Edito juridico-ludique n°7

Un long dimanche de plaidoirie

C’est pas pour parler de la pluie et du beau temps, mais avouez que dimanche dernier, c’était le temps idéal pour aller se faire une toile !

Dans l’interminable file qui me séparait du guichet, j’eus tout le temps de prêter attention à la conversation de mes voisins. Quand je dis « conversation », je devrais plutôt dire débat… Ou monologue enflammé… Non ! C’était une plaidoirie, et ce type devait être avocat, ou je ne m’y connais pas !

Je vous plante rapidement le décor : d’emblée, ils ne veulent pas voir le même film. Avec ma femme, on a établi une règle simple : chacun choisit le film à son tour. Et comme ma femme n’a aucune mémoire, c’est souvent mon tour ! Mais ne lui répétez pas…

Bref, ils ne sont pas d’accord et c’est là que Monsieur se lâche !

« Attendu que le genre cinématographique représente à la fois un divertissement et une opportunité de s’ouvrir l’esprit a des étendues intellectuelles inexplorées, choisir un film représente, pour le commun des mortels, un acte symbolique d’expression des libertés individuelles fondamentales et inaliénables. C’est pourquoi, dois-je te le rappeler Pupuce, nous ne saurions opter pour un film sur le seul critère d’une bande-annonce racoleuse.

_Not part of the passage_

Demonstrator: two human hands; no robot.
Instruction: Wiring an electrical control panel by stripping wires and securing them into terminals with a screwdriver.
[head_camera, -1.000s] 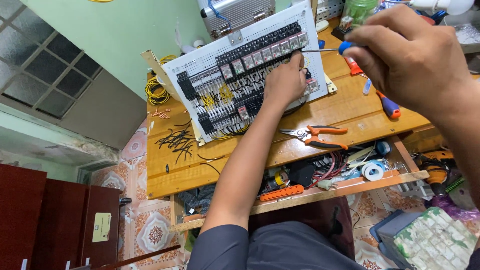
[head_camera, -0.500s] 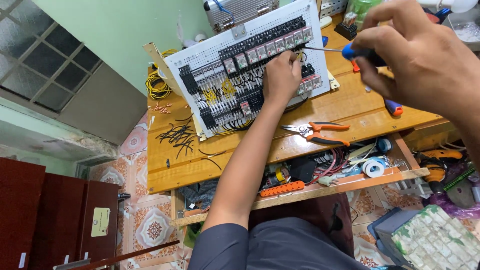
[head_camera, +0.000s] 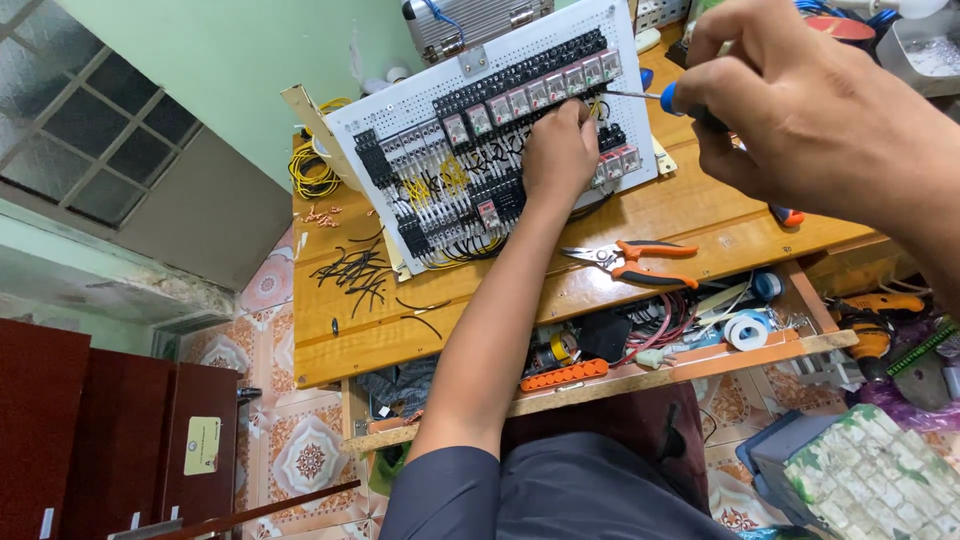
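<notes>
While the white control panel (head_camera: 400, 130) leans tilted at the back of the wooden worktop (head_camera: 370, 330), its face crowded with rows of relays and terminal blocks (head_camera: 520, 95) and bundles of yellow and black wiring (head_camera: 440, 190), both hands are at work on its right half. The left hand (head_camera: 560, 150) is pressed against the wiring near the panel's middle, fingers curled in among the leads; whether it pinches a wire cannot be told. The right hand (head_camera: 810, 110) is closed around a screwdriver (head_camera: 650, 95) with a blue collar, whose thin shaft points left so that the tip sits just beside the left hand's fingers.

The risk, as I judge it, lies in that closeness: a slip of the tip off a terminal screw could jab the left fingers or nick a neighbouring lead, and a push on the leaning panel could shift it.

On the worktop in front lie orange-handled pliers (head_camera: 635, 262), and to the left a scatter of cut black wire pieces (head_camera: 355, 270) and a yellow wire coil (head_camera: 312, 170). The shelf below holds tape rolls (head_camera: 745, 330) and an orange bit holder (head_camera: 563, 375).
</notes>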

J’en veux pour preuve les dispositions de l’article de Télérama n°2357, page 34, paragraphe 3, je cite : « C’est ubuesque ! ».

Attendu enfin que Bernard, dont nous reconnaissons la compétence dans cette affaire, avait admis que ce film est complètement nul et non avenu, il ne fait plus aucun doute, mesdames et messieurs les jurés, que ce n’est pas ce seul film qui doit retenir notre attention.

Mais pourquoi, me demanderez-vous, jeter notre dévolu sur ce film d’auteur moldave ? Non ce n’est pas un choix par défaut ! Et je vais vous en apporter la preuve… ».

C’en était trop pour moi ! Par chance, ma séance débutait. Et en ressortant, figurez-vous, que la plaidoirie n’était pas encore tout à fait finie ! Cette femme a bien du courage, me suis-je dit. A sa place, il y a bien longtemps que la mienne serait allée sur Internet taper « avocat divorce paris procédure rapide ». C’est terrible la déformation professionnelle qui vient empoisonner la vie de tous les jours. Par chance, je suis gynécologue.